Gambling addicts are not always obvious about their situation; sometimes they don’t even realize it themselves. They don’t dwell on what has been lost as a result of their destructive activities and behaviors. Instead, compulsive gamblers only focus on the gains, or the supposed investment aspect of the games they play. And unlike drug or alcohol addiction, a person addicted to gambling will not display symptoms such as heavy fatigue, sickness, loss of energy or dizziness; instead, other factors are apparent, such as falling into deep financial trouble, losing quality time with the ones they love, and heightening the chances of entering into drug or alcohol addiction.

It’s difficult to establish who has a gambling problem and who doesn’t.
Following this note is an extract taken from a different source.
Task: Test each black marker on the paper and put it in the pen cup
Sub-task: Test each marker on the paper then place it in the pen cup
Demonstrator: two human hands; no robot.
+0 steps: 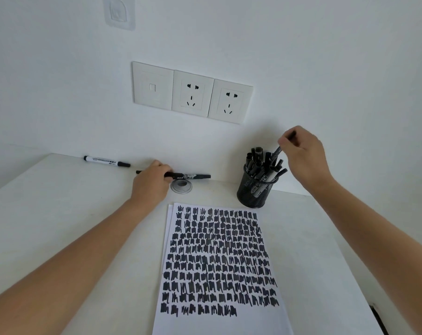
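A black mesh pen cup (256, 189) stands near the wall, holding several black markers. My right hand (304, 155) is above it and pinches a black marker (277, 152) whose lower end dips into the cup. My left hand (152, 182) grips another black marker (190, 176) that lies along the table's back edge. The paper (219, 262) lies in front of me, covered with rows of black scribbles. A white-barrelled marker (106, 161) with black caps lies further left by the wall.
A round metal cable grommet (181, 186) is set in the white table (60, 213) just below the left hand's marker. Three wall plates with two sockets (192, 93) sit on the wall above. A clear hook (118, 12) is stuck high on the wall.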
Where is the threshold between social gamblers, and abusive gamblers? Are there any red flags? The answer is yes. Pathological gamblers often display one or more of the following signs: negligent of family get-togethers, acts on criminal behavior in order to acquire more stuff to bet on, would rather gamble then hang out with friends, talk excessively about gambling and winning money, use drugs or alcohol to distract them from wanting to gamble more, become irritated when not gambling, neglect vital responsibilities for gambling time, and lying to family and friends about going out gambling. A combination of these signs should be a red flag when identifying a compulsive gambler. But remember, none of these signs mention the amount of times a person gambles in a period of time. It’s not about “quantity.” A person can gamble every day and it may not affect his life. Also, gambling addiction isn’t OK if you’re wealthy; rich gamblers can still have issues like neglecting their loved ones and other vital responsibilities.

Florida is well-known for its casinos, entertainment arenas and cruise ship gambling. But environmental factors such as these may cause people to be more susceptible to the development of gambling addiction. Gambling addiction isn’t a problem that stands alone-it may lead to criminal behavior, psychological distress and depression, and fuel other more dangerous addictions. As stated earlier, a person may fall into drug or alcohol addiction in order to supplement or replace their gambling behavior. The combination of multiple addictions can be devastating and more difficult to treat; it would be like tangling a web of loose strings and trying to unravel them all at once.

Addiction specialists and counselors use a variety of methods in treating gambling addiction effectively, including: helping the addict understand what drives him or her to gamble, replacing their betting habits with more productive activities, understanding how it affects the people they care about, and finally, strengthening one’s will to live a more productive lifestyle. If you notice warning signs that you or your loved one is suffering from gambling addiction, it is crucial to intervene and find treatment before it is too late. Doctors treat gambling addiction as a serious brain disease, and people suffering from it are also prone to drug addiction. The importance of acquiring immediate treatment can be the difference between losing everything, and saving someone’s life.